Re: ${!variable@operator} does not work for variables without values; inconsistencies between present and absent [@] for @A and @a

[Arfrever Frehtes Taifersar Arahesis]

Chet Ramey <chet.ramey@case.edu> 2020-02-20 21:22 UTC:
> On 2/19/20 7:46 PM, Arfrever Frehtes Taifersar Arahesis wrote:
>> But I am not interested in any ${!varname[@]}, but instead in applying
>> @operator transformations.
>
> OK, let's see how these work.
>
> Given the following
>
> VAR2=(aaa bbb)
> varname=VAR2
>
> What does
>
> echo ${!varname[@]@Q}
>
> output?
>
> You first have to expand `varname[@]' as an indirect reference.
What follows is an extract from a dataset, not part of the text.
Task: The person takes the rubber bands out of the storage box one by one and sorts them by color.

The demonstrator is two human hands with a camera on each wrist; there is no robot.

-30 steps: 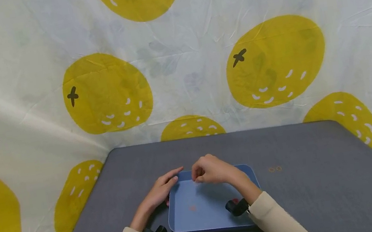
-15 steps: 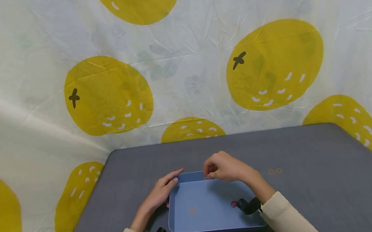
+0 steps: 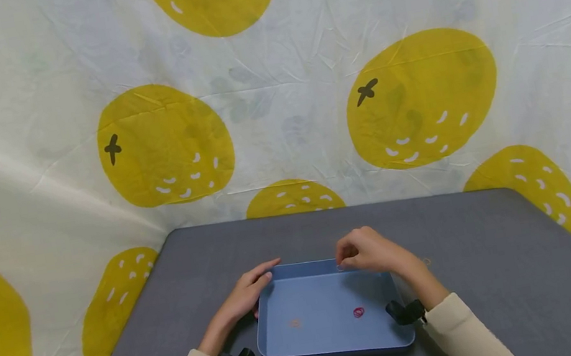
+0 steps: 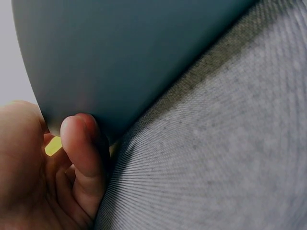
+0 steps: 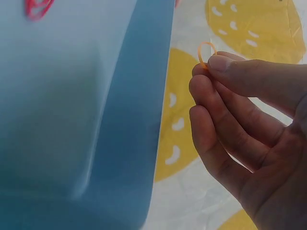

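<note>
A shallow blue tray (image 3: 329, 337) lies on the grey table. My left hand (image 3: 245, 292) holds its far left corner, thumb at the rim; in the left wrist view the fingertips (image 4: 76, 143) press against the outer wall. Above the tray's far right part, my right hand (image 3: 368, 250) pinches a small orange rubber band (image 5: 199, 51) between thumb and index finger. Inside the tray, a pale orange rubber band (image 3: 295, 324) lies at left and red rubber bands (image 3: 359, 312) lie at right.
Just beyond my right forearm, an orange rubber band (image 3: 428, 261) shows on the table (image 3: 506, 279), partly hidden by the arm. A white curtain (image 3: 287, 121) with yellow fruit prints hangs behind and beside the table. Each wrist wears a black camera (image 3: 405, 312).
My right hand has moved right along the tray's far side with the orange rubber band, uncovering the red bands and covering part of the table's bands. The left hand stays at the corner.
</note>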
Since
> varname is a scalar variable, varname[@] expands to the same thing as
> varname, which is VAR2. Now you expand VAR2, which, since VAR2 is an
> array variable, is the same as VAR2[0]. That gives you "aaa", so the
> output is 'aaa'.

Your explanation is convincing for varname=VAR2 but now I would expect
different results for varname=VAR2[@].

Current actual results:
$ VAR2=(aaa bbb)
$ varname="VAR2[@]"
$ echo "${VAR2@Q}"
'aaa'
$ echo "${VAR2[@]@Q}"
'aaa' 'bbb'
$ echo "${!varname@Q}"

$ echo "${!varname[@]@Q}"

$

Expected results for last 2 commands:

$ echo "${!varname@Q}"
'aaa' 'bbb'
$ echo "${!varname[@]@Q}"
bash: ${VAR2[@][@]@Q}: bad substitution    # This is example from
direct usage of [@][@]
$

--
Arfrever Frehtes Taifersar Arahesis